The base of the Greenport Maritime Monument at Sandy Beach Point is in need of repair, but an effort to fix the monument has been delayed for several years since it is tied to the planned dredging of Stirling Creek.
What Greenport sculptor Arden Scott, who crafted the monument back in the mid 1980s, wonders is why the project has to be linked to the dredging in the first place. Ms. Scott said she doesn’t believe the spoils from dredging could be used to fix the monument’s base.
“I want to separate that out,” she said. “There’s no earthly reason it should be tied to the dredging.”
Dredging requests can often be delayed as municipalities seek approval from the DEC.
It will take money to get the job done, but Ms. Scott thinks that since the monument, listed with the National Trust for Historic Preservation, which is dedicated to saving historic places throughout the country, could be eligible for grant funding. Funding might come through Save Outdoor Sculpture, a group determined to preserve such resources, could be a potential source of money, Ms. Scott suggested.
The concrete base of the monument needs to be rebuilt and then protected by ripwrap, similar to that used around the base of Long Beach Bar “Bug” Lighthouse to protect it from deterioration.
“The concrete’s being undermined and we need some remediation,” Ms. Scott said. She speculated that bulkheads constructed in the area since the monument was placed may have affected the way in which sea water now hits the deteriorating concrete base.
The monument isn’t in danger of falling into the water, said Keith McCamy, Ms. Scott’s husband. That’s because the monument rests on pilings that are about 80-feet deep, he said. But the base has been badly eroded since the monument was dedicated in 1986 and the need for repairs has been evident for more than a year, Mr. McCamy said.
Construction of the monument was “a true community effort,” Ms. Scott said. The idea grew out of recognition that Greenport needed a way to honor those who had lost their lives at sea, whether through military service or as mariners who fished the waters out of Greenport.
Gloucester, MA., where Ms. Scott has sailed her own two-masted schooner in competitions, has a monument to its sailors and it seemed like a natural fit for Greenport and its long maritime history.

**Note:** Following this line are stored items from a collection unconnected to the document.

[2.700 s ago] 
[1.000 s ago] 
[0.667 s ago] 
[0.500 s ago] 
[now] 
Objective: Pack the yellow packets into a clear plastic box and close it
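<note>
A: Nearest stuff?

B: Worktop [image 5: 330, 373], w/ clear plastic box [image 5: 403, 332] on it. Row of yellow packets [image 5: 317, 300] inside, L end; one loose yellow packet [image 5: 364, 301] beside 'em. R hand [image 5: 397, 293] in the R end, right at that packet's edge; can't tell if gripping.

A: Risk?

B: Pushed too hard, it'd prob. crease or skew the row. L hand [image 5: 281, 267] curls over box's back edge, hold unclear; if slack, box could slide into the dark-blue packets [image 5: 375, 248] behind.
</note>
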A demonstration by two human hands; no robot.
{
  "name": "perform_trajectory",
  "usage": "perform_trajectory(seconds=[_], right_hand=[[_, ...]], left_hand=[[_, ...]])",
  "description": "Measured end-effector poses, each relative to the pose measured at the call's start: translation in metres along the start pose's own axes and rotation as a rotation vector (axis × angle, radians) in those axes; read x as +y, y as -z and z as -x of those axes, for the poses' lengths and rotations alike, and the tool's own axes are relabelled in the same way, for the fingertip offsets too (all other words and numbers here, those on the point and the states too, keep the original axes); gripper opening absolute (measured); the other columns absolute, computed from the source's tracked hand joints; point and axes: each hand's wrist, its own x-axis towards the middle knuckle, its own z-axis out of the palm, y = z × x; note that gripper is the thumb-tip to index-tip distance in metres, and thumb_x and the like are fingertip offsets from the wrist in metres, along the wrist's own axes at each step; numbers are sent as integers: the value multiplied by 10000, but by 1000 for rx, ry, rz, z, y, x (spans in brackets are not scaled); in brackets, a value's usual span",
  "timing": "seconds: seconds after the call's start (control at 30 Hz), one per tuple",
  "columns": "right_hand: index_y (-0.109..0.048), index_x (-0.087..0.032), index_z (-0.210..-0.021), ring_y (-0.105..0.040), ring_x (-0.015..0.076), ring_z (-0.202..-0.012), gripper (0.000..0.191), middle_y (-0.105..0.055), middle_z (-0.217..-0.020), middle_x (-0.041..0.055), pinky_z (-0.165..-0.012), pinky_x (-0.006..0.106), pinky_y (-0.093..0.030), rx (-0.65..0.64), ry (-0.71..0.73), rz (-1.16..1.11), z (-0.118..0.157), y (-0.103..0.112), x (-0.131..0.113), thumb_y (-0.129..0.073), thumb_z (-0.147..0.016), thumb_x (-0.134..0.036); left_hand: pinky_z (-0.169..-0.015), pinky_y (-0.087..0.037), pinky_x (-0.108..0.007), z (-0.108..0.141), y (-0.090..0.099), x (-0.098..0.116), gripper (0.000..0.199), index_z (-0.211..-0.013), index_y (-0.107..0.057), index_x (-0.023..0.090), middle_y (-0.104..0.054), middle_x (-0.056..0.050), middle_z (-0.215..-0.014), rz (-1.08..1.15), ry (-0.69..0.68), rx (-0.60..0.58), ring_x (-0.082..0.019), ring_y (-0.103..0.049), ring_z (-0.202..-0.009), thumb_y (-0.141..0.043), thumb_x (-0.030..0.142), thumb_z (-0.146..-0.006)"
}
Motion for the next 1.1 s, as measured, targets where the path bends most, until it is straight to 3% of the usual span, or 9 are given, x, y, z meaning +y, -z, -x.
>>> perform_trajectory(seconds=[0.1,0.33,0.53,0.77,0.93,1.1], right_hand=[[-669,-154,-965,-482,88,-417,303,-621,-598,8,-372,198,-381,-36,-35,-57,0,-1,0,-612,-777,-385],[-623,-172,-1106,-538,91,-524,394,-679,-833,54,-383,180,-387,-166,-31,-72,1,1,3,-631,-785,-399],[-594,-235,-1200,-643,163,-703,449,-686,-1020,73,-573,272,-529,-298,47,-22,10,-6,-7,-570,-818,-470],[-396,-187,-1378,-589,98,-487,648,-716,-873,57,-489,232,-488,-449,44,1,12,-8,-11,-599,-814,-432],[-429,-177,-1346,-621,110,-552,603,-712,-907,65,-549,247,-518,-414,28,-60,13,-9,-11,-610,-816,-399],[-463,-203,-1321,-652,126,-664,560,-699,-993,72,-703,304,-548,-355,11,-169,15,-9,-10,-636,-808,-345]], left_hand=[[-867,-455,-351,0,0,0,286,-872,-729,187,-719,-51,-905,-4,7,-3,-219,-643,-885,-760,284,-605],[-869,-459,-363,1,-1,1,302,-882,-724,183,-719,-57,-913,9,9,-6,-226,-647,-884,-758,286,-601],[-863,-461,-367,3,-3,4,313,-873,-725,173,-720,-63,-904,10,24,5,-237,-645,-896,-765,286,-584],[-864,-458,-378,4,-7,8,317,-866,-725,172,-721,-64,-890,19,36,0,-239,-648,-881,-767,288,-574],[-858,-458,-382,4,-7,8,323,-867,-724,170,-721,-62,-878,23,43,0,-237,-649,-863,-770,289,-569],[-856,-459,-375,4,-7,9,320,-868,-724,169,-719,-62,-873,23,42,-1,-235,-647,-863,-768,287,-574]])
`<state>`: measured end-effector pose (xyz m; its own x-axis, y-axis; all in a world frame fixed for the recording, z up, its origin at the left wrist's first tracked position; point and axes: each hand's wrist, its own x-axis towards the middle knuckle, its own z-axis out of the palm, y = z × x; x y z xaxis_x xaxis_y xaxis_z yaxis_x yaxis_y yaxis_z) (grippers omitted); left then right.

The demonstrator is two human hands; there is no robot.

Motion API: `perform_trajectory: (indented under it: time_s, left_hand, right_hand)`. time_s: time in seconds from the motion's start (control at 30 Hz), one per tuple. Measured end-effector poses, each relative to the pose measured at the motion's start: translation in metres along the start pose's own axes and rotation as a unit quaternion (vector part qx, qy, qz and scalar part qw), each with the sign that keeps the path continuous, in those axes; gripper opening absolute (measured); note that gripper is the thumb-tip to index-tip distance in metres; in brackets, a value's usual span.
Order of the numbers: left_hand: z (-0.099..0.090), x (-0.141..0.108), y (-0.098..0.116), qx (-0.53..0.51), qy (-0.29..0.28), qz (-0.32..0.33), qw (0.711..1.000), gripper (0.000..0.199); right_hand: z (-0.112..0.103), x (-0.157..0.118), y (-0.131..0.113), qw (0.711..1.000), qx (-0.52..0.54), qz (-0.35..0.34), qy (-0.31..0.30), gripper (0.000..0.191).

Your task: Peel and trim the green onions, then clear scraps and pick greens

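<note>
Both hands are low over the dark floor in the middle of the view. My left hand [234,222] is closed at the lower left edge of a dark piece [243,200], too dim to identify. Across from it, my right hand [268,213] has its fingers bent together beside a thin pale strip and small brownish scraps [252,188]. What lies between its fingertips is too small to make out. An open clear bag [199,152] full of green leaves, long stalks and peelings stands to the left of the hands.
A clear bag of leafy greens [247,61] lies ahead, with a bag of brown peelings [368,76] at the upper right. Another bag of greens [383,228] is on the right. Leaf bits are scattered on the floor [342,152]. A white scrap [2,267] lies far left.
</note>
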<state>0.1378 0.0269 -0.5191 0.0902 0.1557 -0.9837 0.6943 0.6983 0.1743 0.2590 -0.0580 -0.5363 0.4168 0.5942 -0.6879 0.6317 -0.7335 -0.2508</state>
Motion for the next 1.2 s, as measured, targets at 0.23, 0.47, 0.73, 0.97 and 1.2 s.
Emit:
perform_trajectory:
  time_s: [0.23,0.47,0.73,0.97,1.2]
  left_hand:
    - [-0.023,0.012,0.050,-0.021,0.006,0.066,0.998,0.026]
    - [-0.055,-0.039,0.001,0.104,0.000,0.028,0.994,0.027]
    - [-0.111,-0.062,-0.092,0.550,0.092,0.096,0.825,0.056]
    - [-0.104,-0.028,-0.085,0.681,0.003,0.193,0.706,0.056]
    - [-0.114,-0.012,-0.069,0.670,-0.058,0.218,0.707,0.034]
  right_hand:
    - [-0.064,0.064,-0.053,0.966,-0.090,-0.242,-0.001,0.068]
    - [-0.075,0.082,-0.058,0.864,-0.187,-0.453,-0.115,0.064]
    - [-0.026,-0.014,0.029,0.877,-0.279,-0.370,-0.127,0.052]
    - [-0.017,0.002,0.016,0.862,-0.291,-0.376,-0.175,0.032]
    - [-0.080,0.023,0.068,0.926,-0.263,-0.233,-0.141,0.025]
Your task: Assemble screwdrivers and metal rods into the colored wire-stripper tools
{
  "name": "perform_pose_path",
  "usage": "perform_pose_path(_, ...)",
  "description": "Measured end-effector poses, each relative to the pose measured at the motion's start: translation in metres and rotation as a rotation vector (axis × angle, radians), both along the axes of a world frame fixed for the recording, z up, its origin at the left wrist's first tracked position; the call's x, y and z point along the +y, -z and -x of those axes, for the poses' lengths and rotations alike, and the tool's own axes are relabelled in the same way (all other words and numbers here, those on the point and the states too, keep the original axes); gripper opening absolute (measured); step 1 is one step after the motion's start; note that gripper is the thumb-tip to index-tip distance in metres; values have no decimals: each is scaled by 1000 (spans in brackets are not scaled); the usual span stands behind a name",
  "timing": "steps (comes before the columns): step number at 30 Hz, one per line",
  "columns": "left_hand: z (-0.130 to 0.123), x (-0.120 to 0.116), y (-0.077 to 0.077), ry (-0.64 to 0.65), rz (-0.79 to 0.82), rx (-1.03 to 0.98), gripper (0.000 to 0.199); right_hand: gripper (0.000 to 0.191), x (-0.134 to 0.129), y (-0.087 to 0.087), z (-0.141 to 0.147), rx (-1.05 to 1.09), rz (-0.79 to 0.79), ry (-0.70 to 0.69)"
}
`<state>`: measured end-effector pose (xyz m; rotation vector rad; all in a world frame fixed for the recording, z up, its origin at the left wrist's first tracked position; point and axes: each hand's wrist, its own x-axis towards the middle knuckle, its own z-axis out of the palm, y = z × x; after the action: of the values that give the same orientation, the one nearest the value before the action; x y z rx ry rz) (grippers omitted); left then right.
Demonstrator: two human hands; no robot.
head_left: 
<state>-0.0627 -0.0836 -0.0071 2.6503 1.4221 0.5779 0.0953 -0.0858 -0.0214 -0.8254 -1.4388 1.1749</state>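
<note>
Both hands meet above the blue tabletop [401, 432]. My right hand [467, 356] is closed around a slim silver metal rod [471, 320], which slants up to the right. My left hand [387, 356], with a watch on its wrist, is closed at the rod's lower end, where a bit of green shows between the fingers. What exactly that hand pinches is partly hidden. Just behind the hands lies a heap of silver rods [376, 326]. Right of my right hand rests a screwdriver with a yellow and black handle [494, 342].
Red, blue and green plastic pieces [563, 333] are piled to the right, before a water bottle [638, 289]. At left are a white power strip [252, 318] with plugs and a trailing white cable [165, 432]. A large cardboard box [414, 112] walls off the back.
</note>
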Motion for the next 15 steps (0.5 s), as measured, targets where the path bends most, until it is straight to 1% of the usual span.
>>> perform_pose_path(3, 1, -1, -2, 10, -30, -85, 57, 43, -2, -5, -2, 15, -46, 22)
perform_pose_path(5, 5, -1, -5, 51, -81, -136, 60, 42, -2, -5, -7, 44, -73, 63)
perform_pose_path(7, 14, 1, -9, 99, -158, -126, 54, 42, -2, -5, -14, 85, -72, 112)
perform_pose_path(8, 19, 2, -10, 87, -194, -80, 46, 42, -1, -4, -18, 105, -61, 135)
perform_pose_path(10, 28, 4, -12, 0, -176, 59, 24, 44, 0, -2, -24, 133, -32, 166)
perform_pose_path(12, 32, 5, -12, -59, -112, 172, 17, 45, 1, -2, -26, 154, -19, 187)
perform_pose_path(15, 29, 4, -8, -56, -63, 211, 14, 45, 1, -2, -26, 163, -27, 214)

She crafted the monument out of two pieces of Bethel granite from Vermont, working at Steve Clark’s Greenport Yacht and Shipbuilding yard on Carpenter Street. Stonemason Halsey Staples cut the inscription. John Costello and Terry Latham drove the pilings for the foundation and Joseph Crenshaw did the concrete work. Merlon Wiggin was the consulting engineer on the project.
Committee members, who raised funds for the project, were former mayor Dave Kapell, Ed Kruszeski, Bernie Heaney, Gail Horton, Poppy Johnson, Jeanne Thayer, Robert and Lillian White, and Mr. Staples. A lot of the work that went into the monument’s creation didn’t have to be paid for because of the in-kind contributions made by so many of the local craftsmen, Ms. Scott said.
She remembers Greenport merchants placing posters in their store windows asking for donations to support the project and said the support of then mayor George Hubbard Sr. was critical in making the monument a reality. She also credited Sen. Kenneth LaValle (R-Port Jefferson) with securing grant money for the project.
That the monument is still significant is demonstrated whenever members of the Navy are in Greenport, Ms. Scott said. They can often be seen at the site bowing their heads in tribute to the fallen.
While it might take another community effort to get the necessary work done at the site, Ms. Scott said volunteers can’t undertake the project without village approval, since the monument now belongs to Greenport.